Christopher Lapish
Research Proposal
How can alternative modes of assessment be employed in the classroom to
facilitate learning and guide students to a better understanding and ultimately the
application of material? Are these methods more or less efficient than traditional testing
paradigms? Can the tactful nature of redirection upon failing to learn/misunderstanding a
concept be more effective at facilitating the students' ultimate grasp of the material than
traditional testing paradigms?
Reasoning and Hypothesis
Alternative modes of assessment that allow for an ongoing dialogue between the
teacher and student allow the teacher to constantly monitor the student for
misconceptions and gauge his or her level of understanding. This allows for a teacher to
allocate their time where it is needed more or less. This also affords the student a way to
recapitulate material with immediate feedback from teacher and piers to create a learning
environment that offers many resources rather than being heavily dependent on the
teacher and books alone. The ability for the student to receive immediate feedback as to
his or her progress diminishes the likelihood that misconceptions will be formed, in that
you are assessing the student as they are integrating the given information. In short I
think that students would tend to integrate concepts better if you assessed them as they
were learning them rather than after they have all ready learned something and need to be
"rewired". This would also open students up to questions more due to the fact the
assessment process is interactive. When students actively question it facilitates
discussion, which in turn facilitates interest.
Methods
1. Create a rubric for an alternative mode of assessment
2. Employ this rubric and compare its effectiveness versus established rubrics.

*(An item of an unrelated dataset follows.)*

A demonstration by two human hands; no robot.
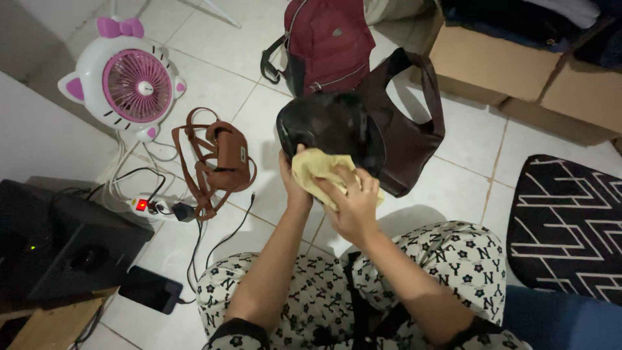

3. The lesson in which this rubric is employed must integrate a way for the student
and teacher to interact individually at key points. This could be through an
informal presentation or simply the teacher asking the student to explain the
concept to another student or group of students.
4. Compare and contrast standardized test scores to students using these types of
learning paradigms to those not. More importantly compare the students scoring
to his or her scoring patterns pre alternative modes.
Limitations and Caveats
It seems counterintuitive to use established methods to gauge the effectiveness of
an alternative assessment mode. This is the only way to truly control for how successful
these paradigms are especially as compared to the status quo. The open dialogue method
alluded to in this proposal may not work well for every teachers classroom "culture".
Administrators may want harder data, and these kinds of method can be unpalatable for
some. Studies such as this in order to be truly representative must be carrier out over
years and the students followed and assessed for years.